YOUR TASK: Look below for the lines from the one with "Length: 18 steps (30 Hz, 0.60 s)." to the one with "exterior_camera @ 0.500", and copy exactly those lines, both ends included.

-------- RECORDS PROVIDED

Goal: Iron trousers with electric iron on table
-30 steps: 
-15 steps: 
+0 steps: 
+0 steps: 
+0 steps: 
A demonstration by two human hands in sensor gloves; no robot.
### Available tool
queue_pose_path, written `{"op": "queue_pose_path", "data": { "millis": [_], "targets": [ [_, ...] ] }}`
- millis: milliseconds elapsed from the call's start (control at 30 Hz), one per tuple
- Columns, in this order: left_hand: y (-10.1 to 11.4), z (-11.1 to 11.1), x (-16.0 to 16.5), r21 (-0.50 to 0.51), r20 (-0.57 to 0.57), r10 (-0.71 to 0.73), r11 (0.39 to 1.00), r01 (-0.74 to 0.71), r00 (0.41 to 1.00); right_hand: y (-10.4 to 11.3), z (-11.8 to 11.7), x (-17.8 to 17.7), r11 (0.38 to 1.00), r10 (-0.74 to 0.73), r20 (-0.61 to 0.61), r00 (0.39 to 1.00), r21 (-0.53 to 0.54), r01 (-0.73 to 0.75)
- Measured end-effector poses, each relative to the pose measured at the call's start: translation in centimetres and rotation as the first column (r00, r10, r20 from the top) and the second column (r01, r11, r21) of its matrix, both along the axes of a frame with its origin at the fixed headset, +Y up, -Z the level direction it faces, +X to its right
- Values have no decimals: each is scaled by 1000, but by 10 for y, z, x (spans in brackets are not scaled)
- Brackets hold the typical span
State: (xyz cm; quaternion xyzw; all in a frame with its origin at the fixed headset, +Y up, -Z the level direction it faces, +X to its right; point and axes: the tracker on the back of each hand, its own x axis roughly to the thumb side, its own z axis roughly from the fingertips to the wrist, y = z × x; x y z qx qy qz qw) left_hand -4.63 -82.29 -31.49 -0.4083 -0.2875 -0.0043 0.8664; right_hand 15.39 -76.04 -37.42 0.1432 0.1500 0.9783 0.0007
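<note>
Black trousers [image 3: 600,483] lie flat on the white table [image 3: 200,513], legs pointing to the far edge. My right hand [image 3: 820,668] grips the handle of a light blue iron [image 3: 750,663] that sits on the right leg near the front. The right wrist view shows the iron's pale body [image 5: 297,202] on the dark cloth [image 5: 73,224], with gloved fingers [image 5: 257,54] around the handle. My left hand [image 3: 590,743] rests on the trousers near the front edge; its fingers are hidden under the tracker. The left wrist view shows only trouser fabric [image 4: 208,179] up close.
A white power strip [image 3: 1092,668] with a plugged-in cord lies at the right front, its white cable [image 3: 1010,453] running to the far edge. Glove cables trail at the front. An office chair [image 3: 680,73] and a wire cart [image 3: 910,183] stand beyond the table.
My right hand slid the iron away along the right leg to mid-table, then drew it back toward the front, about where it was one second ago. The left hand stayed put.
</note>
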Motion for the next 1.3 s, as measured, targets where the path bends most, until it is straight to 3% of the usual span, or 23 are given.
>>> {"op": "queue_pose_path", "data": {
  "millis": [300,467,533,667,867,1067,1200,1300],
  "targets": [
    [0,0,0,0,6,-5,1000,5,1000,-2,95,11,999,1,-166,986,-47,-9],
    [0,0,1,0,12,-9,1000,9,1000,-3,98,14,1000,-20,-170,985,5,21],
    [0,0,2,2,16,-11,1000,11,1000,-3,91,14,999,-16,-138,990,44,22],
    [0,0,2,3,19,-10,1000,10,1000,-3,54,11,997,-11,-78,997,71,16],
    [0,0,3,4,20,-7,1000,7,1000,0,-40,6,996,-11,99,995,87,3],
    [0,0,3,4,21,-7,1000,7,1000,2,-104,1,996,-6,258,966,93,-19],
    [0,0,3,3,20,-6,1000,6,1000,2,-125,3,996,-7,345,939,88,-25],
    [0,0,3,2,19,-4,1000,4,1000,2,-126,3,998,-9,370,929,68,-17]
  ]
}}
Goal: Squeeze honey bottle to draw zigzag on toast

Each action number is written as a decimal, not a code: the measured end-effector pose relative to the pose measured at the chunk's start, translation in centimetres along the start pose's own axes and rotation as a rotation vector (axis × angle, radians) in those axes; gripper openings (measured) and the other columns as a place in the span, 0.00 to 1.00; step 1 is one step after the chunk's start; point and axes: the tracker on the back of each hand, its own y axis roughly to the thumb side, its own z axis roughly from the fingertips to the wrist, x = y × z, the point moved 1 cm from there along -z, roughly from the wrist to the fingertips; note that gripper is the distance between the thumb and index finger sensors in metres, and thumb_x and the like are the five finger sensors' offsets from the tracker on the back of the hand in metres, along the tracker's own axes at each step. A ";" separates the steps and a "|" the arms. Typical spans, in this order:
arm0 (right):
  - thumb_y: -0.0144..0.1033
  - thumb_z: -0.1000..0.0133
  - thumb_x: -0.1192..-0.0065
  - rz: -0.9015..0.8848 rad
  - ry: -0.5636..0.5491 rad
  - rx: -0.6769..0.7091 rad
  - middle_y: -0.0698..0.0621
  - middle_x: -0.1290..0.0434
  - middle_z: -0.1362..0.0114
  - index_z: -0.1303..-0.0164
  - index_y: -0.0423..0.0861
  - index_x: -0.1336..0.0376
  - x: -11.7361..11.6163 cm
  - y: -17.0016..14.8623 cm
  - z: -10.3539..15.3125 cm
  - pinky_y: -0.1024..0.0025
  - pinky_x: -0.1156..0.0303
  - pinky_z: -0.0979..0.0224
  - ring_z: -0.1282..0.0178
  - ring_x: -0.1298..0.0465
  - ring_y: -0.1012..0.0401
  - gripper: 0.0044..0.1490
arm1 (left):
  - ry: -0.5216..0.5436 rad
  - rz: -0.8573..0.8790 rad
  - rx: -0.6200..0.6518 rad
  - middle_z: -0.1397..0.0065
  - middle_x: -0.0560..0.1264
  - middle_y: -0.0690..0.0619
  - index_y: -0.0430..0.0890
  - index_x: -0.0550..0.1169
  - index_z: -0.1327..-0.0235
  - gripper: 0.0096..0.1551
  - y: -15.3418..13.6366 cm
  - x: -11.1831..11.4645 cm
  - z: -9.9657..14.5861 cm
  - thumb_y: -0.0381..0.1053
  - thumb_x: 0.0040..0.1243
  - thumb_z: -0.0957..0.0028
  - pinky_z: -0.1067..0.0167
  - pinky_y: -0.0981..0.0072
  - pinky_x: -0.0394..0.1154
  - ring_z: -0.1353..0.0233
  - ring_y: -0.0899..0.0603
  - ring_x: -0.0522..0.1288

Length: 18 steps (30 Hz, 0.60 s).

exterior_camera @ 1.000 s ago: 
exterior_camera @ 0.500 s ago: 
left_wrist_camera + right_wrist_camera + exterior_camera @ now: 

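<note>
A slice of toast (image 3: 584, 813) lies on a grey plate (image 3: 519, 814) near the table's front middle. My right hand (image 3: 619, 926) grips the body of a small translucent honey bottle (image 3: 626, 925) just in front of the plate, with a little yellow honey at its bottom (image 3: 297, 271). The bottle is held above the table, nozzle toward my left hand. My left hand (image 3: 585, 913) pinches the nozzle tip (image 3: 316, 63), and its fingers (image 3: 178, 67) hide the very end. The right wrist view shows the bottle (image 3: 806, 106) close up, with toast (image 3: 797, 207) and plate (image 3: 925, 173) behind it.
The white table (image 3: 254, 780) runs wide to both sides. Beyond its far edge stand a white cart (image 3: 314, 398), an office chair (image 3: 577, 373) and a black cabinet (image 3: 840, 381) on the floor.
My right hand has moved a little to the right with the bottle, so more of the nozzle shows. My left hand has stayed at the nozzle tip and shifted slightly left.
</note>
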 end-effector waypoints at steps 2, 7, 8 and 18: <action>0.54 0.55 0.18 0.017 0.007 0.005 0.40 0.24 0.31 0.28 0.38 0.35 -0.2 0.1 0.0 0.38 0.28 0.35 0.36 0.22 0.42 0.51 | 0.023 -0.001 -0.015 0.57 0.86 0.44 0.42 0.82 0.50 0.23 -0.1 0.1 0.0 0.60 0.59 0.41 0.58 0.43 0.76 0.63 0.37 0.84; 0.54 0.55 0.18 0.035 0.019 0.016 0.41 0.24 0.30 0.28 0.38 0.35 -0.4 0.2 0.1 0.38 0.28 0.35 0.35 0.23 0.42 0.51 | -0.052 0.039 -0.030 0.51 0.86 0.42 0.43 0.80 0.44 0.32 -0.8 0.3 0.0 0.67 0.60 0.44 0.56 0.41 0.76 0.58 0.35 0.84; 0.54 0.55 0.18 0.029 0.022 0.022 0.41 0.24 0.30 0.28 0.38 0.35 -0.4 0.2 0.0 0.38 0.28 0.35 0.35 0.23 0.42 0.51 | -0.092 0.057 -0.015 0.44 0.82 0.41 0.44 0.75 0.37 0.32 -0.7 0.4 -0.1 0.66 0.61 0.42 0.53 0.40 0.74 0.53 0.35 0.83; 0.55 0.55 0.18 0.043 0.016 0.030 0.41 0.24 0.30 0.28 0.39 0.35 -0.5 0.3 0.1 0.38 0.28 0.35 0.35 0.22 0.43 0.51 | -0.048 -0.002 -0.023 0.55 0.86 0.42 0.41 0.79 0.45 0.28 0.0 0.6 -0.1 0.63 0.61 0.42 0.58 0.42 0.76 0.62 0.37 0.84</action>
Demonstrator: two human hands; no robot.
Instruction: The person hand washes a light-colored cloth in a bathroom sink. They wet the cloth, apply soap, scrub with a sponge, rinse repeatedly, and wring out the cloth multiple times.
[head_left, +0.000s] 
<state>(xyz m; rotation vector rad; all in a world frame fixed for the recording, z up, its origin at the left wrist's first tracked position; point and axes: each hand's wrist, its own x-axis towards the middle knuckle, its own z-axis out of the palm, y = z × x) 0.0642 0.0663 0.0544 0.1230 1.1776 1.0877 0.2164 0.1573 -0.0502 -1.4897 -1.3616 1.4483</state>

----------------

ANSWER:
Length: 18 steps (30 Hz, 0.60 s).

exterior_camera @ 1.000 s ago: 
exterior_camera @ 0.500 s ago: 

The work on this exercise is complete.